Component
Components are the building blocks of our pipeline system. There are three ways to create a Component:
Class-based Component (Component.category: “class” or “static”) Inherit from the
Componentclass ingpt_graph.core.component:class CustomComponent(Component): step_type = "node_to_list" input_schema = {"source_url": {"type": str}} cache_schema = {} output_schema = {"video_data": {"type": "list"}} output_format = "node_like"
Decorator-based Static Component (Component.category: “static”) Use the
@componentdecorator fromgpt_graph.decorators.component:@component(step_type="list_to_node") def f5(x): return np.sum(x)
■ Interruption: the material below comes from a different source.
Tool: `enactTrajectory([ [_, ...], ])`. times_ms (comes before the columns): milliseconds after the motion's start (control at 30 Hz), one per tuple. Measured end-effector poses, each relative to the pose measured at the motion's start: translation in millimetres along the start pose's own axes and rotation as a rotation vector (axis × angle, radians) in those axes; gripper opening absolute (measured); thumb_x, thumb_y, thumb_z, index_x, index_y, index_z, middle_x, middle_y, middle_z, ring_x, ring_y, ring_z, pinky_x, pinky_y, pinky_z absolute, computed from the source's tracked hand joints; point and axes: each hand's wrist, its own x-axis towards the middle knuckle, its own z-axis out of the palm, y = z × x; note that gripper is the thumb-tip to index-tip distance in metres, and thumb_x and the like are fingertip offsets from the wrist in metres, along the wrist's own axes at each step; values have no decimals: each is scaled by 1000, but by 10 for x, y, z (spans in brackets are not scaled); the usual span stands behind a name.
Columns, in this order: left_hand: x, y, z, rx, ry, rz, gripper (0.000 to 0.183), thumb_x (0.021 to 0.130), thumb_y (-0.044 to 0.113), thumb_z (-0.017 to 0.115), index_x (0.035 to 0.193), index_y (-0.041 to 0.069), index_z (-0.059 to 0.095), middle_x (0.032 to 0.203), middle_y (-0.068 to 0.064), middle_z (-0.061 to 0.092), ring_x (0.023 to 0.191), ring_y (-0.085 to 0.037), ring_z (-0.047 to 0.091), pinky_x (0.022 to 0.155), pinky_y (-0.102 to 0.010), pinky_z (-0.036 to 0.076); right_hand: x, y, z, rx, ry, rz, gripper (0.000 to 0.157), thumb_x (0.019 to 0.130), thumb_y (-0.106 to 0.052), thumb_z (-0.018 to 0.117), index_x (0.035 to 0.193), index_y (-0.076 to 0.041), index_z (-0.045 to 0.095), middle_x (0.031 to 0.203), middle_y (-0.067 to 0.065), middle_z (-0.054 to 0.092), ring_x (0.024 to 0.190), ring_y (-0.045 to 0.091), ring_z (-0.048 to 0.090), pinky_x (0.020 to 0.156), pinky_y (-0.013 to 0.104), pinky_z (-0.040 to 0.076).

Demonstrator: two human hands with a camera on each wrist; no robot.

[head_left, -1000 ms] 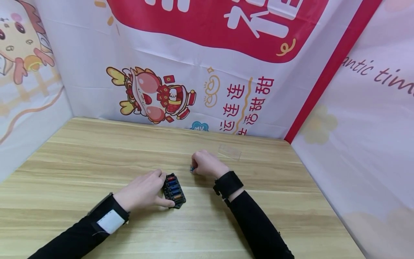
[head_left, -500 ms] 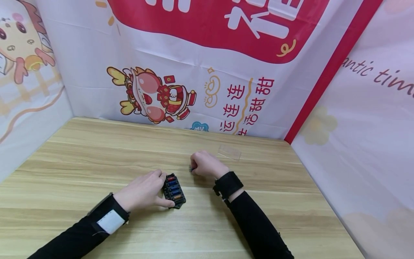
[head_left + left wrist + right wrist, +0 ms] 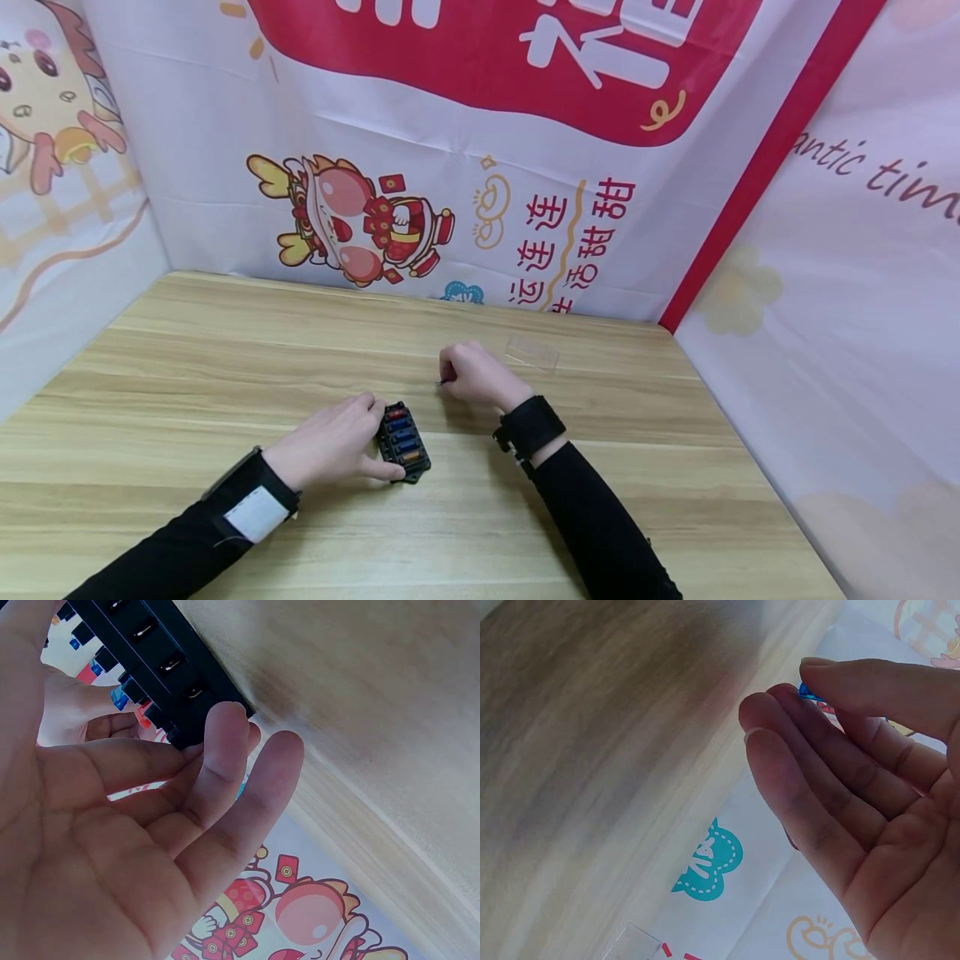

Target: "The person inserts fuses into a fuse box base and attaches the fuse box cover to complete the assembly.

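In the head view, a black fuse box with red, blue and orange blade fuses in a row is at the middle of the table. My left hand grips it by its ends, thumb at the near end and fingers at the far end. Metal contacts show in slots along the side of the box in the left wrist view. Farther off to the right, my right hand pinches a small blue blade fuse between thumb and fingertips, mostly hidden by them. It is held close over the table, apart from the box.
A clear plastic cover lies flat on the wooden table, just beyond my right hand. Printed cloth walls stand along the back and both sides of the table.
My right hand has shifted slightly away from me, and the small fuse has turned so that less of its blue shows. The left hand and fuse box have stayed put.
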Motion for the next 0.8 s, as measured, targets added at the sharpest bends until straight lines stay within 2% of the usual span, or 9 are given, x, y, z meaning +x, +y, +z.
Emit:
enactTrajectory([
  [300, -2, 1, 1, 0, 1, -1, 83, 68, 70, 68, 110, -1, 58, 90, -3, 51, 77, -14, 52, 63, -34, 46, 17, 2, -3, 19, -10, -6, 9, 83, -11, 72, 83, -10, 63, 78, 2, 59, 68, 11, 51, 61, 21, 41],
  [800, 1, 4, 2, 2, -13, -13, 85, 68, 70, 67, 112, -2, 58, 90, -4, 51, 77, -14, 51, 63, -35, 46, 23, 17, 8, 18, 10, -38, 9, 83, -13, 73, 83, -11, 64, 76, -5, 57, 69, 9, 52, 62, 19, 42],
])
Method-based Component (Component.category: “method”) Define the component as a method inside a Pipeline class, still using the
@componentdecorator.
Component Categories
The Component.category determines how the function will be executed when wrapped inside a Step:
“class”: The Step initiates the component as a class and calls
cp.run().“static”: The Step directly calls the static function inside the Component.
“method”: The Step plugs in
selfas the current running Pipeline, so the method runs as if bound to the Pipeline.
Pipeline Execution
When Pipeline.run() is called:
Components in the pipeline are checked against their criteria (bindings) or the last running step’s criteria (linkings).
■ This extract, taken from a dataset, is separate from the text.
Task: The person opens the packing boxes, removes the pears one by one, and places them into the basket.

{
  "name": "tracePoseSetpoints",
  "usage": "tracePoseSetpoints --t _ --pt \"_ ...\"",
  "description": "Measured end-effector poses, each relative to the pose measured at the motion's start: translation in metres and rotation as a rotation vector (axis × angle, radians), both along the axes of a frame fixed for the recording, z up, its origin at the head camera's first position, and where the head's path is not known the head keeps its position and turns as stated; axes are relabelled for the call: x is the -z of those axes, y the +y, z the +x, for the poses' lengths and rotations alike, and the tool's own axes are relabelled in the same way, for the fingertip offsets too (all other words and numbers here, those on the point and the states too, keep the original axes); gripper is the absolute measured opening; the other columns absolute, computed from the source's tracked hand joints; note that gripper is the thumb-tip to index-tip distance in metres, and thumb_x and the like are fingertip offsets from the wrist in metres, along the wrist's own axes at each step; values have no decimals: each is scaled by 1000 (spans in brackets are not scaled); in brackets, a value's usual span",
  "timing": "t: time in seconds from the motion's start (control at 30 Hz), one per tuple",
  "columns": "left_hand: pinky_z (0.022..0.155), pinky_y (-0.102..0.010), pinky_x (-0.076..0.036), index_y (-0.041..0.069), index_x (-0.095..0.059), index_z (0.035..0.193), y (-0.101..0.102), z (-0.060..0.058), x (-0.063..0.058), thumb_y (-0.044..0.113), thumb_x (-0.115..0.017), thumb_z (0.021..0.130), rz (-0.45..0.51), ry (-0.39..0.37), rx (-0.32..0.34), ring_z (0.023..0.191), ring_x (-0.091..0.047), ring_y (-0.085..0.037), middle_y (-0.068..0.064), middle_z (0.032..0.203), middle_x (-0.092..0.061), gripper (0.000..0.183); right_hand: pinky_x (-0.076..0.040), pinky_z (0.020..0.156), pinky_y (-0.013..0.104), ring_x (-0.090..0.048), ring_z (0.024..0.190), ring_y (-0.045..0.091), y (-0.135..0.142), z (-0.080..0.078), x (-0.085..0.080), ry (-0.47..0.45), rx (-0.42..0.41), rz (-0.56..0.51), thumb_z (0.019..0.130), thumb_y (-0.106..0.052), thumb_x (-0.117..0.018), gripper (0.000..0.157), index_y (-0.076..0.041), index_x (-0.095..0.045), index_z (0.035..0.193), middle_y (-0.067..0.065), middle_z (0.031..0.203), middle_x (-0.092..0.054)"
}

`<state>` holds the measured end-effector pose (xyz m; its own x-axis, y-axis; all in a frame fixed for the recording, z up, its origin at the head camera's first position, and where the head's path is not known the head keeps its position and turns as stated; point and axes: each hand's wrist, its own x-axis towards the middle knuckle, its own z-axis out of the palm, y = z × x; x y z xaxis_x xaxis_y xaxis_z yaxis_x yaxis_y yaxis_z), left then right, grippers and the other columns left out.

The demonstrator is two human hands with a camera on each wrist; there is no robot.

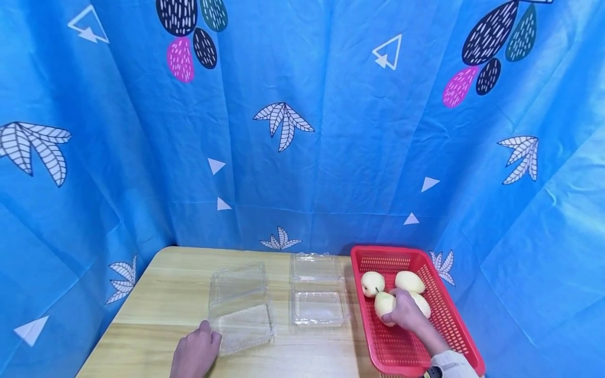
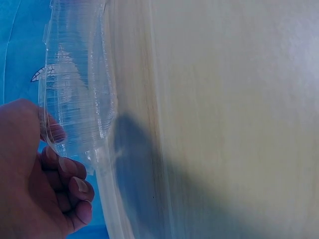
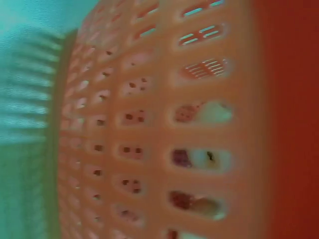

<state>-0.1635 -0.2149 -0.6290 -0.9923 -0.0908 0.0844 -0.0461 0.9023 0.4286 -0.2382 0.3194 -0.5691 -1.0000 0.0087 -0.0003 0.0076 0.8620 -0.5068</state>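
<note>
In the red basket (image 1: 452, 315), my right hand (image 1: 407, 312) grips a pale yellow pear (image 1: 384, 304) with a short dark stem. Other pears, one pear (image 1: 372, 283) among them, lie around it. The right wrist view is mostly filled by the slotted basket wall (image 3: 159, 134), and the hand is hidden there. On the left, a clear plastic clamshell box (image 1: 248, 325) lies unfolded on the table. Its near-left edge is pinched by my left hand (image 1: 195, 350); in the left wrist view the thumb shows through the plastic, with the fingers curled.
A second clear clamshell box (image 1: 317, 307) lies opened flat between the first one and the basket. All of this rests on a light wooden table (image 1: 156, 299). A blue patterned curtain (image 1: 302, 178) hangs behind the table and along both sides.
</note>
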Motion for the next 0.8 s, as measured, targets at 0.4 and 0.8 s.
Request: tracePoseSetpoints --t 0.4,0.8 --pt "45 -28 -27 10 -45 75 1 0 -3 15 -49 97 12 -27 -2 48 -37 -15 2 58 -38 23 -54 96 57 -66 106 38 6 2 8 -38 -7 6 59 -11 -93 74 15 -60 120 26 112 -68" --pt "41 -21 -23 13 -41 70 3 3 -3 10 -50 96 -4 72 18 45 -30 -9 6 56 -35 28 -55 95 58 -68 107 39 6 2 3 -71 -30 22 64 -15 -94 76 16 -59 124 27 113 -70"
If criteria are met, Steps are created by the Component. Then Steps will be insert into Pipeline’s priority queue Pipeline.sub_steps_q
If Component.category is
static. That means Component.run is a static method, it will be run during Step.run
class. During Step.run, a new Component will be created and its run method will be called. important, so Component create Step and then Step will also create several Components using Component.clone() and eventually run them.
method. This Component’s self is bound to the outside Pipeline, therefore it can get access to all the Pipeline’s methods and data, including Pipeline.route_to.
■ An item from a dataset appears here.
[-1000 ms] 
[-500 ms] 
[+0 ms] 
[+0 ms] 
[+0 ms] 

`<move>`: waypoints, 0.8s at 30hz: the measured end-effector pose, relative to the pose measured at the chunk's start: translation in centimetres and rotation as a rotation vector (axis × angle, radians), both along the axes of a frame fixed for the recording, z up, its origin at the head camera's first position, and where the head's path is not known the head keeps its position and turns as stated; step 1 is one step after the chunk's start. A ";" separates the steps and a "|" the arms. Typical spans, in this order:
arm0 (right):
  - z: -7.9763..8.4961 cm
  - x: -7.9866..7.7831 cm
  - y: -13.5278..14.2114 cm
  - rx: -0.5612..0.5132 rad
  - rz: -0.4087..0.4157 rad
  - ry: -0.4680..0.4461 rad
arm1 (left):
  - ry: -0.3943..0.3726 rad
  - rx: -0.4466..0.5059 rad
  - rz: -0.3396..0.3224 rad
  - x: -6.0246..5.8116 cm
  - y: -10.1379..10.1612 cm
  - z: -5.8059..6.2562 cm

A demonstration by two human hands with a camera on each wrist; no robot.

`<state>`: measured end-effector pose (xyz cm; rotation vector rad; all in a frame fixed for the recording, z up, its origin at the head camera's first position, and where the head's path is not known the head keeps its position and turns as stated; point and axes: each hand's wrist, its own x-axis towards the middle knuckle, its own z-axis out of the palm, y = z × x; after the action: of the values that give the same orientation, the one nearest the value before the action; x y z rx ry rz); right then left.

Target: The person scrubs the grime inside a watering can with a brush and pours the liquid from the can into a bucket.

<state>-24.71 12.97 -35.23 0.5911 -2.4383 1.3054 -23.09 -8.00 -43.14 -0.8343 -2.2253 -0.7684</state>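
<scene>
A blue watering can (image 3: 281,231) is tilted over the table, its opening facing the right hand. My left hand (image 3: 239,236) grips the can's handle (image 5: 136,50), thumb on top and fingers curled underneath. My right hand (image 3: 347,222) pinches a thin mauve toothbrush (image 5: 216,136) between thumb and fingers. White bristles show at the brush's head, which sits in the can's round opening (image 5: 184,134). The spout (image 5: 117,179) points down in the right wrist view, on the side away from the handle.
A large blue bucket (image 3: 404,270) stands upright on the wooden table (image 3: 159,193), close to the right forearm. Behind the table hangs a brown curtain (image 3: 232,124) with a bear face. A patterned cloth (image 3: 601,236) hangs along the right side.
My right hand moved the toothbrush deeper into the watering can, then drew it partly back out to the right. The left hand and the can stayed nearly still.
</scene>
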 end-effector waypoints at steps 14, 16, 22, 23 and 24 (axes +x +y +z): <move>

Steps run according to their priorities, adding nodes to
Pipeline.sub_node_graph(a wrapper of a networkx graph).
Step type
There are several possible values: “node_to_list”, “list_to_node”, “node_to_node” and “list_to_list” The main idea is, each previous Step will produce a list of nodes. How should the next Step process it? It can use “group” mode or “apply” mode. e.g.
sum should use “list_to_node”
split should use “node_to_list”
if you want to multiply each node content by 2, use “node_to_node”
filter should use “list_to_list”
The step_type of a Component directly influences the dim (dimension) key in its input_schema. This relationship can be summarized as follows:
If step_type is “node_to_x” (where x can be node or list), then dim is typically ≥ 0.
If step_type is “list_to_x” (where x can be node or list), then dim is typically -1.
Input Schema
The Component.input_schema defines how input data is processed. For example:
input_schema = {
"y": {
"type": Any,
"field": "extra.haha",
"dim": 0,
"group": g,
"filter_cri": {"step_name": {"$regex": "f6", "$order": -1}}
}
}
“y” here is the parameter name of the Component.run. In Step.run, parameters and previous Step’s nodes will be processed and plugged into Component.run.
Key concepts:
dim
Determines how input nodes are processed.
-1: All nodes from the previous step are input as a list.≥0: The Component runs multiple times, once for each node.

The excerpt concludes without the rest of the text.